A letter to my fellow Sanders supporters. (Clinton supporters, please peek.)
Hillary continues to gain votes, and delegates, and states in the primary. Many voters evidently are convinced that having the first woman president, a seasoned diplomat, and a strategic policy wonk in the White House is a good idea. I have to admit, it sounds positive.
What Bernie has done, and continues to do, is to keep the focus on the fact that the middle and poorer classes are suffering, thanks to many things, including policies that have failed to more fairly distribute the economic gains of the 80s–2010s. These policies are what Bernie has criticized throughout his career.
That criticism persuaded Hillary to emphasize her legitimate liberalism, and to distance herself from the pro-business, moderate focus of prior Presidents of the past decades. She also now rails against Republican candidates’ extremism, rather than adopting Obama’s 6-year miscalculation that he could compromise with the GOP. It appeared to us Sanders supporters that she adopted Bernie’s platform. This was frustrating, but because she is at her core a liberal (if not quite as liberal as Sanders), it is now, since she’s winning, a good thing.
My hope, short of Sanders being granted a miracle in the West, is that the policy focus — not the personal accusations and defeatism — of my fellow Sanders supporters will continue to demonstrate to Hillary that she does not need to tack more moderate if she wins the nomination. This can be done by staying in the game, cheering her liberal statements, actively supporting progressives down-ticket, acknowledging Clinton’s progressive actions and proposals, and going to the polls to vote for her if she wins the nomination. And saying you will, rather than bad-mouthing her or saying there’s no difference among “establishment” candidates.
With this qualified support, I hope she will calculate that the odds favor her staying left, where her heart lies, and hear that becoming bolder about working people’s priorities can work, as it has for Bernie.
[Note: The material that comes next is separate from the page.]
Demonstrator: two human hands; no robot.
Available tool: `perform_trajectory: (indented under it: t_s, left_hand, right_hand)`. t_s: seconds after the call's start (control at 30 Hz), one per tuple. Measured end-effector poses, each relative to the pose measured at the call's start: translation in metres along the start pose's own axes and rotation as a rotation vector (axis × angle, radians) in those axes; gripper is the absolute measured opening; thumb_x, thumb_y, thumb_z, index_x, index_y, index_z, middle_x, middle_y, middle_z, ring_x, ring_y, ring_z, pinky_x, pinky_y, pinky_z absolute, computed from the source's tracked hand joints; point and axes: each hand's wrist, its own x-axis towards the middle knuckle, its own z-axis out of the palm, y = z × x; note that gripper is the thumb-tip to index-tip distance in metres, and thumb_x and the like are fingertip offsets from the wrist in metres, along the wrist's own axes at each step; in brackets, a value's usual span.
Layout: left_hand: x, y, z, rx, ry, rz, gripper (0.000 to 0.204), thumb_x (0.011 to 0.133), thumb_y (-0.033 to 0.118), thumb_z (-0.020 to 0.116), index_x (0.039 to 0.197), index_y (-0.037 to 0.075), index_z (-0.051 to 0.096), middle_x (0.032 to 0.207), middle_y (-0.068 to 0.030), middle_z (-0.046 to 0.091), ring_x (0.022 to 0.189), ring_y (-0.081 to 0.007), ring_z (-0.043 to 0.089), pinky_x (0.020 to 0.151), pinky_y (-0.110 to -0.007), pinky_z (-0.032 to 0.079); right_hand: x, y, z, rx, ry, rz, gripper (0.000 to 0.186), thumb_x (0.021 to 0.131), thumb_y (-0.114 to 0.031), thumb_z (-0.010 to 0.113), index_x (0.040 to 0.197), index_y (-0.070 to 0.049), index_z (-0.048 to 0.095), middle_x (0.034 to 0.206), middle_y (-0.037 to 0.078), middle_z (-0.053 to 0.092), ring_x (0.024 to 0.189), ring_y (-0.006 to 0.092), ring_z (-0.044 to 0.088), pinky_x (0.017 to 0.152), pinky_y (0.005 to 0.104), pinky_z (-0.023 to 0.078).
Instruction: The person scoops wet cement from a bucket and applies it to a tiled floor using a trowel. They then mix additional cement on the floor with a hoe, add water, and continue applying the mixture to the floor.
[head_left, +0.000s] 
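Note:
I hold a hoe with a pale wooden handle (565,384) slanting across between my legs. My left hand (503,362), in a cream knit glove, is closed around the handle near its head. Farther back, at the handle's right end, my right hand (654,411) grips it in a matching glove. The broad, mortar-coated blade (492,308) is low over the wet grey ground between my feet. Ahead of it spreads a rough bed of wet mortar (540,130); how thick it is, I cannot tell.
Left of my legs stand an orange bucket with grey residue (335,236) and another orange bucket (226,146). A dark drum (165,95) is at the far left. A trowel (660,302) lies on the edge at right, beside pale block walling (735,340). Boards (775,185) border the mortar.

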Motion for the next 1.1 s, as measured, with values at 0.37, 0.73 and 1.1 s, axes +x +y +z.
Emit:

I also hope that she will hear Sanders premise, and cop to the fact that big money access equals influence, if only in framing discussions. With that, she can start treating those who have benefited so much from policies since the 70s as of no greater value than the average working Americans who have not. This would help her credibility with those of us who don’t like her strategic method, which often reads, on the surface, as dishonesty and hypocrisy. And we can cop to the fact that being able to knowledgeably deal with all the stakeholders in a discussion can be productive. This has been her claim — that she’s liberal, but can get the job done. Let us hold her to that.
Cynicism and defeatism will only convince people who have become inspired at the possibility of a political revolution that the system is rigged, that they don’t, in fact, have a voice. Bernie said from the beginning, this is not about him, but about turning things around. Take him at his word. His single-handed redefinition of campaign finance is already inspiring copy-cat drives. If we now turn to saying that the system is rigged, that elections are being stolen, that our candidate lost, so it doesn’t work, then the revolution that Sanders is calling for is over before it’s begun — you make it about him, after all.
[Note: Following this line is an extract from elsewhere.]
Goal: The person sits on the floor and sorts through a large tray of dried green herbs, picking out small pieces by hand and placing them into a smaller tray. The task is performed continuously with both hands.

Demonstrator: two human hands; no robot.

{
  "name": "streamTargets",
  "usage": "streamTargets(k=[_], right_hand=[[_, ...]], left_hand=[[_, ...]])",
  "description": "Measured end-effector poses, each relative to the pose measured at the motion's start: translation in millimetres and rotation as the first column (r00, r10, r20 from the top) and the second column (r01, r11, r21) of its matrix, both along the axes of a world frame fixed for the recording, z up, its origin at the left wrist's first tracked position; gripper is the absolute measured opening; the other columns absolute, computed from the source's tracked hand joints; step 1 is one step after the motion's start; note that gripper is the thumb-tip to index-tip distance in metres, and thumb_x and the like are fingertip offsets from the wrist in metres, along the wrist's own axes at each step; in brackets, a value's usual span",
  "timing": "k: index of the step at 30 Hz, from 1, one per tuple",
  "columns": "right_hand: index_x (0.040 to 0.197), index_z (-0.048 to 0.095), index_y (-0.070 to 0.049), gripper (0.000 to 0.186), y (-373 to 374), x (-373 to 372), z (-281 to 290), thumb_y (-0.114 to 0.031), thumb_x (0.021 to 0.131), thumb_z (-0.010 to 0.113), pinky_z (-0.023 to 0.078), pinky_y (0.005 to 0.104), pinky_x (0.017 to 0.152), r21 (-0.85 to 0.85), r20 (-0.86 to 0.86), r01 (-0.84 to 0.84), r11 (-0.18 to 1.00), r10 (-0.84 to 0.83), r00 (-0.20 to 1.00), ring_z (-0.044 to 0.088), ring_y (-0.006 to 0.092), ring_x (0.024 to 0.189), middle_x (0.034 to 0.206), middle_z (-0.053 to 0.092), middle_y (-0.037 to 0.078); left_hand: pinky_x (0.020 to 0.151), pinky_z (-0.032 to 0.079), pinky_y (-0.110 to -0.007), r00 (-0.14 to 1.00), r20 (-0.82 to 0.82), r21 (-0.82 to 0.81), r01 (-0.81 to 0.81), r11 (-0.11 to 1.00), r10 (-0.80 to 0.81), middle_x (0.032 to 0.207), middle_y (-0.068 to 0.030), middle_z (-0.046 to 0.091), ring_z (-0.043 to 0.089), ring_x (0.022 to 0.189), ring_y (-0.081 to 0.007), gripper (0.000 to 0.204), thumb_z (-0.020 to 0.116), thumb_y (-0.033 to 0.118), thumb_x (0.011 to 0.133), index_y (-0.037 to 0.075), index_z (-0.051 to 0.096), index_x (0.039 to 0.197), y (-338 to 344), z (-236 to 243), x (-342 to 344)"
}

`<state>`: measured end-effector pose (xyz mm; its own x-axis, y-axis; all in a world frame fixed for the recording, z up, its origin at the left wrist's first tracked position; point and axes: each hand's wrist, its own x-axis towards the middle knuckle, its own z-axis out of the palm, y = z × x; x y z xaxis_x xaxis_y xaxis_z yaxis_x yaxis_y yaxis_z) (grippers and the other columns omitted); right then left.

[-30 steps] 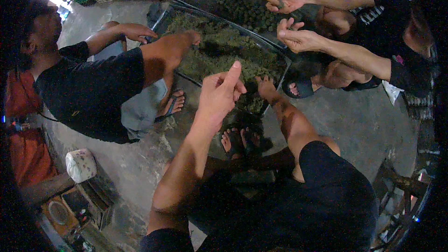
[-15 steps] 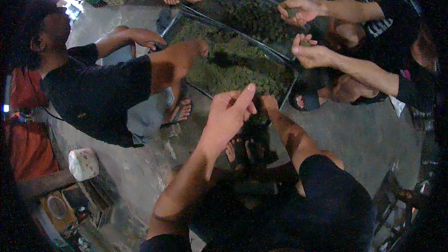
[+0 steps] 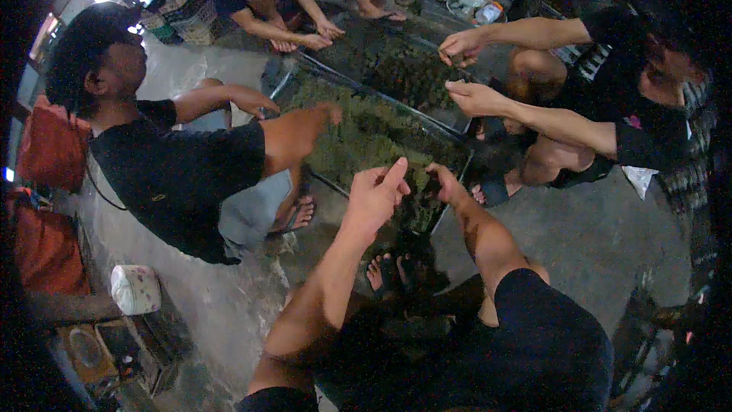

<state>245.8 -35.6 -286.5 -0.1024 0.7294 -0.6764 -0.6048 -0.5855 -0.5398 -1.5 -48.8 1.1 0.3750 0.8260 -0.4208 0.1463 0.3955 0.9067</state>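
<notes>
Over the near end of a shallow tray [image 3: 329, 183], my left hand [image 3: 374, 202] is closed, its fingers curled in and the thumb stretched out along the top. Whatever it may hold is hidden by the fingers. My right hand [image 3: 445, 183] hovers at the tray's right corner, fingers bent and apart, with nothing clearly visible between them. Greenish-brown small material [image 3: 374, 130] covers the tray in a loose layer. Beyond the dividing rim lies a second bed of darker lumps [image 3: 393, 69].
A co-worker [image 3: 175, 175] squats at the left, one arm reaching over the tray. Another co-worker's hands [image 3: 473, 95] meet at the right, and a third person [image 3: 263, 19] sits at the far end. A white patterned container [image 3: 136, 290] stands left, near wooden boxes [image 3: 126, 347].
My right hand has come up from the material and its fingers now show. The view has tilted upward, revealing more of the far end. The right co-worker's hands have moved closer together.
</notes>
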Motion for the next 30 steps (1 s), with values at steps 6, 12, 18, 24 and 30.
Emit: streamTargets(k=[6,12,18,24,30], right_hand=[[0.094,0.061,-0.016,0.02,5.3,-36.6,127.6,-0.028,0.079,0.062,0.049,0.0362,0.056,-0.054,0.175,0.167,0.985,-0.155,0.972,0.059,0.0194,0.077,0.089,0.064,0.005],[0.094,0.048,-0.011,0.02,30.1,-25.2,132.1,-0.016,0.079,0.059,0.046,0.035,0.052,-0.002,0.022,0.363,0.932,-0.363,0.931,0.049,0.026,0.075,0.092,0.047,0.01],[0.096,0.049,-0.012,0.016,30.0,-24.1,152.7,-0.014,0.083,0.057,0.042,0.0301,0.048,0.05,0.08,0.313,0.948,-0.316,0.945,0.048,0.022,0.071,0.091,0.047,0.009],[0.087,0.057,-0.015,0.019,24.1,-48.8,195.4,-0.032,0.083,0.064,0.032,0.0257,0.038,0.003,0.227,0.282,0.959,-0.276,0.934,0.049,0.0129,0.053,0.072,0.056,-0.003],[0.072,0.059,-0.015,0.026,23.7,-63.4,220.5,-0.037,0.078,0.072,0.039,0.0278,0.043,0.03,0.412,0.37,0.929,-0.349,0.842,0.048,0.0128,0.051,0.065,0.057,0.0]], left_hand=[[0.038,0.031,-0.023,0.999,0.011,0.062,-0.036,0.997,0.036,0.054,0.0003,0.047,0.04,0.041,-0.0076,0.047,0.057,0.043,0.089,0.002,0.057,0.067,1.0,-11.3,0.3],[0.038,0.033,-0.025,0.997,0.007,0.038,-0.076,0.996,0.076,0.054,-0.0006,0.048,0.041,0.041,-0.0093,0.045,0.058,0.042,0.089,0.002,0.058,0.068,4.0,-14.7,1.8],[0.038,0.034,-0.027,0.996,0.04,0.058,-0.084,0.995,0.082,0.054,-0.0016,0.049,0.042,0.04,-0.0111,0.045,0.058,0.043,0.088,0.002,0.058,0.07,10.1,-25.8,-1.3],[0.038,0.033,-0.028,0.99,0.086,0.026,-0.115,0.993,0.112,0.055,-0.0028,0.05,0.044,0.04,-0.0128,0.045,0.057,0.043,0.088,0.001,0.059,0.072,12.6,-31.6,-12.9],[0.039,0.034,-0.028,0.988,0.089,0.011,-0.13,0.991,0.129,0.058,-0.0043,0.051,0.044,0.04,-0.0142,0.045,0.058,0.043,0.088,0.0,0.059,0.075,17.0,-32.6,-8.7]])
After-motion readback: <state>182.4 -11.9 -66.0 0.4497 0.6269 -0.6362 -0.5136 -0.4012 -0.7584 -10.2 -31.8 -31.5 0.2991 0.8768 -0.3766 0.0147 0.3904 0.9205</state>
To quote the man, “Working together, there is nothing we cannot accomplish.” Work in a way that keeps us working, together. Support Bernie, don’t attack Hillary. If she wins the nomination, support her. The Yoga Sutras (I.32) concur, with advice for keeping peace of mind, which we need, in the face of all the work that needs to be done in America: Cultivate supportiveness for those who honorably succeed.
Feel the Bern. Stay in the revolution.